Interestingly though, many people just don't want to save any of their income. And guess which desire usually dominates - the desire to spend today or the desire to have lots of money in the bank tomorrow?
Of course very few people admit that they'd simply rather spend every dime they get their hands on (fun and easy!) than set some of it aside for tomorrow (boring and hard!). Instead they roll out the excuses. Here are a few I've heard lately:
"I'd save more but...
- I'm paying off student loan debt."
- Once I get my next raise/promotion I'll be able to."
- I'm still buying furniture for my new apartment."
- I'm too young to worry about that yet."
- Once I get married we'll start saving together."

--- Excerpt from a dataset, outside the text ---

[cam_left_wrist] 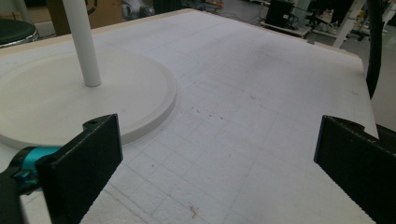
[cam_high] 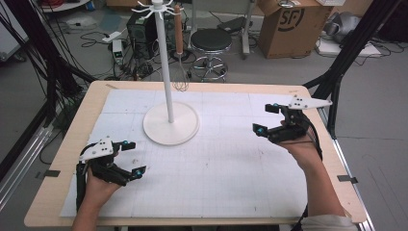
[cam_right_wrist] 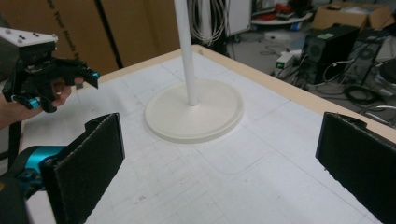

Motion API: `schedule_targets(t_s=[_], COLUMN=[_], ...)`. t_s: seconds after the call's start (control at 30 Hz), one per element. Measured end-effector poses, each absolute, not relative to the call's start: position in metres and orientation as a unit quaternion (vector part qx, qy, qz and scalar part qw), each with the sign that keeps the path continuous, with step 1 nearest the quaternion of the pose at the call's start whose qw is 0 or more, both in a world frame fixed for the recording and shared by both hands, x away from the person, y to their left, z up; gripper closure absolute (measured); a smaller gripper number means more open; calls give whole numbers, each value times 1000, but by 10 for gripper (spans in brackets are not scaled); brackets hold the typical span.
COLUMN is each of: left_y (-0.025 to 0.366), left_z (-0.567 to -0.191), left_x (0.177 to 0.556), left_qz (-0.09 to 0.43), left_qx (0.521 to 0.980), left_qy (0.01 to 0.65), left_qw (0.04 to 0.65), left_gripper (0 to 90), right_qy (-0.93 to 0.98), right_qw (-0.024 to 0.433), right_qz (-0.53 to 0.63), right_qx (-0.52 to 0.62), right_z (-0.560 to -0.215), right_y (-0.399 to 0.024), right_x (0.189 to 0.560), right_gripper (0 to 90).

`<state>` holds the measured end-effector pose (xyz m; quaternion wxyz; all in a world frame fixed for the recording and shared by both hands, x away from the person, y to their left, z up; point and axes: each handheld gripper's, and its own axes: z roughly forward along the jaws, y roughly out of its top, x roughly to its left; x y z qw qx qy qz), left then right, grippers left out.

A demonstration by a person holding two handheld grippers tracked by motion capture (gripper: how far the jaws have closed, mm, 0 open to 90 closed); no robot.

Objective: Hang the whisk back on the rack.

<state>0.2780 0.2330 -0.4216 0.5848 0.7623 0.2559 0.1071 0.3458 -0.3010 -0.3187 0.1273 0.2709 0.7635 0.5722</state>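
Observation:
A white stand point(cam_high: 171, 124) with a round base and a tall pole stands on the far middle of the table. A whisk point(cam_high: 179, 57) with a wooden handle hangs from a hook at the top of the stand. My left gripper point(cam_high: 133, 157) is held open over the near left of the mat, with nothing between its jaws. My right gripper point(cam_high: 265, 118) is open at the right side and also holds nothing. In the left gripper view the stand's base point(cam_left_wrist: 70, 100) lies just ahead to the left. The right gripper view shows the base point(cam_right_wrist: 195, 112) ahead and the left gripper point(cam_right_wrist: 63, 87) farther off.
A white gridded foam mat point(cam_high: 207, 163) covers the wooden table point(cam_high: 62, 159). Beyond the far edge are a black stool point(cam_high: 210, 41), a cardboard box point(cam_high: 288, 24), a computer tower point(cam_high: 142, 29) and floor cables. Black frame legs rise at both sides.

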Motion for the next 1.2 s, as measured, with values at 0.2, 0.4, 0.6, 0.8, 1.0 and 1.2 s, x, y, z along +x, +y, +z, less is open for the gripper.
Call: schedule_targets(t_s=[0.2,0.4,0.6,0.8,1.0,1.2], left_y=[232,232,231,228,228,228], left_z=[-422,-423,-425,-425,-427,-427], left_x=[278,278,278,279,281,280], left_qz=[108,108,105,101,99,98], left_qx=[766,766,766,766,766,769], left_qy=[256,257,258,257,257,255], left_qw=[580,580,579,581,581,578], left_gripper=[16,17,17,16,17,17], right_qy=[751,756,758,765,776,775], right_qw=[161,153,153,149,155,154], right_qz=[575,566,554,539,518,509], right_qx=[283,291,308,320,327,342], right_z=[-339,-363,-383,-401,-410,-417], right_y=[-314,-319,-328,-334,-339,-348], right_x=[326,312,305,302,301,302], right_gripper=[4,4,4,4,4,4])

- I'm not earning as much as I thought I would be/as much as my friends make."
- I'll have money once I get my bonus/inheritance/settlement/sugar daddy."
If you aren't into saving you don't have to worry - there will always be an excuse or three you can use to rationalize your decision not to do so.
Saving is a habit, as I Will Teach You To Be Rich points out. It's not something you start one day when you wake up and magically find a bunch of disposable income pouring into your checking account that you just can't figure out what else to do with. If you don't save when you're young and single, it's highly unlikely you're going to get into the habit later when you have more family obligations and bills.
Developing good habits is all about your attitude, as GMBMFB explains. You can blame your parents, teachers, the economy, friends who have it "easier" or the government for your financial situation if that makes you feel better (if weak and dependent and naive). But the simple fact is that no matter what situation you are in, you have the power to improve it with your habits.